I worked tonight and a French girl gave me a truffle. How nice :)
And the managers are asking me to promote myself. Yay!
DESMOND AVATAR!! EEH!
ahem.
I'm really, really, really REALLY bored.
It is so hot in here.
Its hot over here too. I'm sitting in front of my fan, wanna join?
BroadwayChica: Desmond = LOVE!!!!!!!
Broadway Legend Joined: 6/12/05
I'm bored.
I have a headache but it's not bad so I don't want to take anything but I know if I wait it will just get worse.
My teacher gives us so much 'busy' work. It's a 6 weeks course because it's the summer so it's a lot of work squished in what would normally be a 16 week course.
They are such banal and unnecessary questions.
I'm all sweaty and I won't be able to sleep.

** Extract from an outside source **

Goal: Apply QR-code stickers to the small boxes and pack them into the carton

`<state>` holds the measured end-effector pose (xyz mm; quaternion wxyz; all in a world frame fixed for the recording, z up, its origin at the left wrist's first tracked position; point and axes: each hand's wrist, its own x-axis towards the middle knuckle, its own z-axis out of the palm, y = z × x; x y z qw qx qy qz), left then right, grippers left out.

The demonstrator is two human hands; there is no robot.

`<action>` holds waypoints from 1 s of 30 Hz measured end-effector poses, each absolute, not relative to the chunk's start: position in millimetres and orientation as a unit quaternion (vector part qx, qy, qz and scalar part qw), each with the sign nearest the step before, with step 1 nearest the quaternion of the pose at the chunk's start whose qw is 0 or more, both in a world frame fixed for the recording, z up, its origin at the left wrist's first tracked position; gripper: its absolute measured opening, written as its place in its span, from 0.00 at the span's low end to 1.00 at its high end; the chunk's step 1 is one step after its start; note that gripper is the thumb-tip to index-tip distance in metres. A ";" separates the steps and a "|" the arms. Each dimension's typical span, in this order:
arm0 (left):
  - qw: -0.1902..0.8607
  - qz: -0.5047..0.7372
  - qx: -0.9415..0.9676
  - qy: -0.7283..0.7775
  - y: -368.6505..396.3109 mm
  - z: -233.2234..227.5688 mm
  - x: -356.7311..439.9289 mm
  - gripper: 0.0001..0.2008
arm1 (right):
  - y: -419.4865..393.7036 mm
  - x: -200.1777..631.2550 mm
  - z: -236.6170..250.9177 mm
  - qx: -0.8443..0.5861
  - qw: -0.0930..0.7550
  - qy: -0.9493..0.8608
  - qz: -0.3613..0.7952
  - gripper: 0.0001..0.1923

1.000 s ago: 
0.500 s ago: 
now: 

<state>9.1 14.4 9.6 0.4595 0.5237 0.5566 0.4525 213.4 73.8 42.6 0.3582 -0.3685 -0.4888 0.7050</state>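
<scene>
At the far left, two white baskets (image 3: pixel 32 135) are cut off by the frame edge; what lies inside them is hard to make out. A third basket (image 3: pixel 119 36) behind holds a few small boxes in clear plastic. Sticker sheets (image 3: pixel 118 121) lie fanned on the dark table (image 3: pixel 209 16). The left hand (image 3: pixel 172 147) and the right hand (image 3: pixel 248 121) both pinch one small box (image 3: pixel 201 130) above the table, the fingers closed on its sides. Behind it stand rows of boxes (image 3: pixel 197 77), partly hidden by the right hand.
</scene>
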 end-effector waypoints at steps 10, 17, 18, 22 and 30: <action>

I won't be able to sleep because I can't stop thinking about my friend...
Broadway Legend Joined: 6/12/05
RENTingFAME- what's wrong? I was just going to IM you (I saw your away message- you seem very upset) but you signed off.
I just saw United 93.
Amazing movie.
Just, wow.
I won't be able to sleep because there are too many thoughts running through my head.
Broadway Legend Joined: 6/12/05
I. NEED. SLEEP. NOW.
I have to wake up soon.
Yup, I was right. Damnit, I was doing so well at not being up this late.
I can't remember my collegeboard password and it's taking forever to send me an email.
-_-
Broadway Legend Joined: 6/12/05
I was typing a post on here and my computer randomly shut down. It was really weird. It was working fine and it wasn't frozen or anything, it just...turned off.
agh, I'm tired. But I'm back in the city. I have a package in the mail, too!
My mom sent me my Art Garfunkel autograph in the mail!
Swing Joined: 5/30/06
I joined www.BroadwayWorld.com! Horray!